#### EXERCISE PROMPT
In the listing below, find the line holding "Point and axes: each" and the line holding "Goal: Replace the". Write out those two lines and all lines between, exactly, and nothing more.
---+---
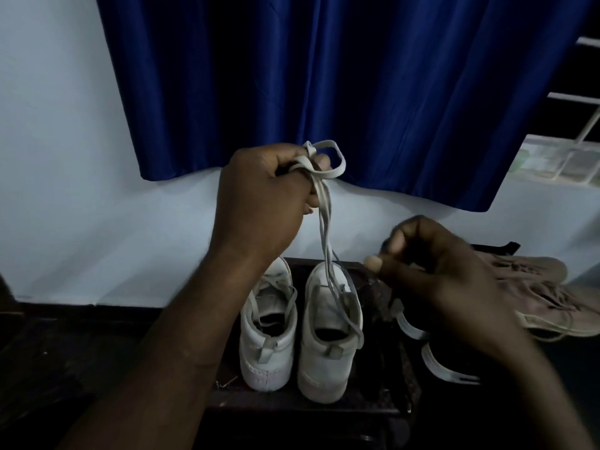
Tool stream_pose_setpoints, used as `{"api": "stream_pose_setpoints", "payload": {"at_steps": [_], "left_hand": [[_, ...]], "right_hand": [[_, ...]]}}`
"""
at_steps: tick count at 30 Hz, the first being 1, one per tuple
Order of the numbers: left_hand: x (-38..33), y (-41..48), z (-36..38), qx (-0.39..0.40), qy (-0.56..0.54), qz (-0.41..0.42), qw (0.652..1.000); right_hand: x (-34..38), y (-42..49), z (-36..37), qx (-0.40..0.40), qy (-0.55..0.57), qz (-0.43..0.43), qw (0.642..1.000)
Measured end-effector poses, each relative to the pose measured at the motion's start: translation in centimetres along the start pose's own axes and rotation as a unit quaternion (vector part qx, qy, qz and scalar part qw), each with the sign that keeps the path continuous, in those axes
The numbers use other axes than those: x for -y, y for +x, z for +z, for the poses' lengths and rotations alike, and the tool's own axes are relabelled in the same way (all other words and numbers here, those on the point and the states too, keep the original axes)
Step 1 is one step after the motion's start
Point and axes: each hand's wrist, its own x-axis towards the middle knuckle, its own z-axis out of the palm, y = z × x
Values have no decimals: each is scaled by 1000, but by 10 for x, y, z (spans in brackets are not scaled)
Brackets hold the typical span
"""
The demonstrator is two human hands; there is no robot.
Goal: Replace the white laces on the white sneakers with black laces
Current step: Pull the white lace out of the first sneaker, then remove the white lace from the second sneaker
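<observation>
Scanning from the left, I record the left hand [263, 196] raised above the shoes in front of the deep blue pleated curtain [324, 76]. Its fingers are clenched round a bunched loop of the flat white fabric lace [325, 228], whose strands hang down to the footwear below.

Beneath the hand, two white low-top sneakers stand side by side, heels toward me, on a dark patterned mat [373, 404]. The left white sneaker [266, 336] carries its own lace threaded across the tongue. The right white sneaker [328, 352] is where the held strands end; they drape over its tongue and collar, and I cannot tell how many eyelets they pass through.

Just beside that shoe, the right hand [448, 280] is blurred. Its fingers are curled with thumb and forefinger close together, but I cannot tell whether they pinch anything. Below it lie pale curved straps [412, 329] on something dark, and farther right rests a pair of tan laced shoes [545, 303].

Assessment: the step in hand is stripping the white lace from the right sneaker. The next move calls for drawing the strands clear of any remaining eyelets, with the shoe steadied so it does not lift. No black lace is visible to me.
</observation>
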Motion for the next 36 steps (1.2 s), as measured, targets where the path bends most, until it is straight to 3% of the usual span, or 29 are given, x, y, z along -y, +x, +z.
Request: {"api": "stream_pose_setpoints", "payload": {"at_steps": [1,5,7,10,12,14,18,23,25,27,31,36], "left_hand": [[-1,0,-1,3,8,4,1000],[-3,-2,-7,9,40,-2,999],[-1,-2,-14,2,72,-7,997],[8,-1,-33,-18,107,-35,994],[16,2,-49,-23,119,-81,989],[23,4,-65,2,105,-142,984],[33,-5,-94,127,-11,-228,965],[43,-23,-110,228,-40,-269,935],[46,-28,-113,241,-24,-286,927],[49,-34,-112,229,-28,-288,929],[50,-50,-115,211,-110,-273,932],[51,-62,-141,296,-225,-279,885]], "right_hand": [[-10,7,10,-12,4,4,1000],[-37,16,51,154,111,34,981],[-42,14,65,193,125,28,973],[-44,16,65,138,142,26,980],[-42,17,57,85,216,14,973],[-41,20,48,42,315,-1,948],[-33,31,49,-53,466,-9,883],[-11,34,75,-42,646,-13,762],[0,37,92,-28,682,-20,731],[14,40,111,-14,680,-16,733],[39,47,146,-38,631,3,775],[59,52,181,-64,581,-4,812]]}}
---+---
#### SOLVED EXERCISE
Point and axes: each hand's wrist, its own x-axis towards the middle knuckle, its own z-axis out of the palm, y = z × x
Values have no decimals: each is scaled by 1000, but by 10 for x, y, z (spans in brackets are not scaled)
Brackets hold the typical span
"""
The demonstrator is two human hands; there is no robot.
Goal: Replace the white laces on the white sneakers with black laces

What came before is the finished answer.